El Transparente moldea una escenografía mística en la que se ensalza el cuerpo de Cristo, oculto tras una vorágine de ángeles esculpidos, comandados por el arcángel Gabriel, al mismo tiempo que San Rafael cae en picado y San Uriel inciensa el altar, sobresaliendo del mármol incrustado en el muro posterior al altar mayor. Obra terminada en el 1732 por Narciso Tomé, se abrió una claraboya en la girola para que la luz iluminase el conjunto. Arranca desde el suelo un podio en el que se sitúa una escultura de la Virgen con el niño Jesús, que deja caer su mano en un globo terráqueo, dándonos a entender su potestad como rey sobre el mundo. Dos láminas de oro a izquierda y derecha representan La entrega a David de la espada de Goliat y a Abigail que sale al encuentro del rey David. En la parte superior se abre un pequeño espacio para la representación de la Última Cena, posiblemente en alusión a la Eucaristía, celebrada en el altar mayor detrás del muro. 3

Adentrándonos en la sacristía, nos invade la vista el espectacular fresco de Lucas Jordán en el techo de la estancia, que representa la ya habitual Imposición de la casulla a San Ildefonso. Se representa a la Virgen María descendiendo de los cielos para dirigirse al santo, mientras que los clérigos asustados huyen de la escena. En el centro de la composición aparece un rompimiento del cielo en el que se encuentra escrito el nombre de Yahvé. Cabe mencionar la presencia de magníficas pinturas en lienzo en la estancia, como son El expolio, realizado por El Greco, o El prendimiento de cristo de Goya, cuya inspiración en el anterior cuadro del Greco es innegable.

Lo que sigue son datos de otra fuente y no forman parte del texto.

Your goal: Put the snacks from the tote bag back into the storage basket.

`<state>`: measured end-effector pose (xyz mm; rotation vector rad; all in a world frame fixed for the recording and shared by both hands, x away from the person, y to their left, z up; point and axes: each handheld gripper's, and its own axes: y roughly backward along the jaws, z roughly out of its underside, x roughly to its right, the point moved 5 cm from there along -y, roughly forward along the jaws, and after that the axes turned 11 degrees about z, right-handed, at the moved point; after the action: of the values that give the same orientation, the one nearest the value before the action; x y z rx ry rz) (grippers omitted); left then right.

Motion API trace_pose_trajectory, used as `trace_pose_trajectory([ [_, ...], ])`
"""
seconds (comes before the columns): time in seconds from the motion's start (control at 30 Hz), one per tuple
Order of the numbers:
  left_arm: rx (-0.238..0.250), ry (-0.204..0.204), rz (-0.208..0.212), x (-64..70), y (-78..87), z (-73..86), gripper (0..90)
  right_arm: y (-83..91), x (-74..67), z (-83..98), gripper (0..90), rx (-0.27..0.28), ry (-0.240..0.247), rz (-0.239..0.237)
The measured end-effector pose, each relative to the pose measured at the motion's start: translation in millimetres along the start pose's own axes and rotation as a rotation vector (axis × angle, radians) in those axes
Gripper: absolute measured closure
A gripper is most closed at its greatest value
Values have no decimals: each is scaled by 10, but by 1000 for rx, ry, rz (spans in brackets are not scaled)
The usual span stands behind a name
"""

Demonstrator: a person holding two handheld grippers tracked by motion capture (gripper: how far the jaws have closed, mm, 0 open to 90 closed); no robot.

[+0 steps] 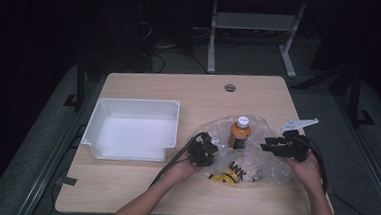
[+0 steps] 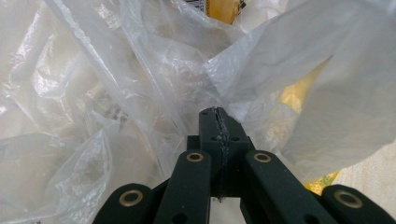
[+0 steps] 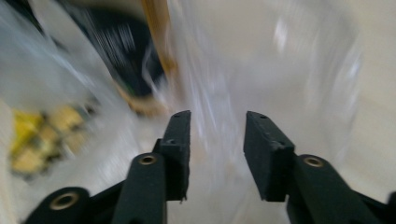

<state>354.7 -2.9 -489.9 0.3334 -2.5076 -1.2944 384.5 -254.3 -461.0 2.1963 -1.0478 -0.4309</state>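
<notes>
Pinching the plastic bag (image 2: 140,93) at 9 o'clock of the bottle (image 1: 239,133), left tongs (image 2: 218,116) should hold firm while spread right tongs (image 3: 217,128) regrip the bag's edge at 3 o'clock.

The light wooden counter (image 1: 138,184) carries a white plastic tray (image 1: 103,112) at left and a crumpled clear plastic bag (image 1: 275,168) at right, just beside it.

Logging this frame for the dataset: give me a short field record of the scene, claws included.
surface: wooden table
bag: clear plastic bag, crumpled, right of centre
in bag: orange bottle upright, white cap; yellow packet
bin: white bin, left of the bag
left claw: shut on a fold of the plastic bag
right claw: jaws apart, bag film in front, view blurred
</notes>
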Motion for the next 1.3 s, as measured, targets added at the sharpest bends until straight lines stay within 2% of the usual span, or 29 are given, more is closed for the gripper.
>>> trace_pose_trajectory([
  [0.07,6,1,5,4,-5,-2,900,47,23,-134,481,51,8,12],
  [0.13,9,-1,7,4,-11,-4,900,71,43,-279,428,87,26,15],
  [0.2,8,-2,10,5,-14,-3,900,49,61,-424,355,102,46,28],
  [0.27,9,1,17,7,-19,0,900,-16,69,-551,330,96,70,20],
  [0.4,8,1,23,4,-31,6,900,-237,91,-723,314,38,125,-8],
  [0.43,7,-3,25,2,-33,7,900,-281,91,-734,330,28,129,-13],
  [0.47,8,-1,28,6,-40,11,900,-397,94,-746,375,-7,136,-39],
  [0.5,8,-1,28,6,-40,11,900,-397,94,-746,375,-7,136,-39],
  [0.53,8,-2,29,6,-44,15,900,-506,83,-727,568,-55,137,-70],
  [0.57,9,3,30,9,-50,19,900,-506,83,-727,568,-55,137,-70],
  [0.6,14,4,31,9,-53,22,900,-551,80,-712,667,-68,145,-70],
  [0.63,15,8,38,8,-52,23,900,-625,87,-695,793,-78,141,-94],
  [0.67,18,11,41,6,-53,25,900,-625,87,-695,793,-78,141,-94],
  [0.7,18,8,40,1,-50,28,900,-692,103,-670,863,-102,121,-90],
  [0.73,19,14,40,7,-52,30,900,-725,116,-656,872,-112,113,-93],
  [0.83,21,11,42,7,-49,30,900,-813,150,-598,885,-160,82,-65],
  [0.97,21,10,40,5,-46,37,900,-910,183,-485,888,-205,84,-34],
  [1.07,21,5,36,2,-40,42,900,-929,200,-432,889,-211,75,-20],
  [1.17,24,9,35,-5,-34,53,900,-928,229,-370,888,-223,40,-8],
  [1.23,26,12,33,-5,-34,54,900,-918,226,-371,887,-224,39,2],
  [1.27,25,15,32,-3,-31,56,900,-918,226,-371,881,-224,39,2],
  [1.3,27,17,34,-6,-9,58,900,-902,212,-387,787,-215,33,0],
])
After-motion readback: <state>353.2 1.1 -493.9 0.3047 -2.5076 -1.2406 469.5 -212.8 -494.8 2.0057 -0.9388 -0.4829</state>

No podemos dejar de mencionar la Custodia de la catedral de Toledo. Obra de Enrique de Arfe, con quien colaboró además el pintor Juan de Borgoña en su creación, sale cada año en procesión en el día del Corpus Christi.

La custodia de la catedral de Toledo sale anualmente en procesión por el Corpus Christi. Fuente: www.leyendasdetoledo.com

Es habitual que edificios de gran envergadura histórica como las catedrales posean un catálogo de bienes patrimoniales más que envidiable. Pero en Toledo confluye la riqueza de su legado artístico, la presencia de artistas de gran nivel a lo largo de los siglos, y la enorme calidad de sus obras eclosionan en una belleza que deja admirado a quien se adentra en las puertas de este templo.

Notas:

  1. J.J. Martín González, Historia del Arte, vol. I, Editorial Gredos, Madrid, 1982, p. 556-557.
  2. Fernando Marías, “La Sala Capitular”, en La Catedral Primada de Toledo: Dieciocho siglos de historia, Promecal Publicaciones, 2010, p. 246-247.
  3. Juan Nicolau Castro, “El Transparente”, en La Catedral Primada de Toledo: Dieciocho siglos de historia, Promecal Publicaciones, 2010, p. 265.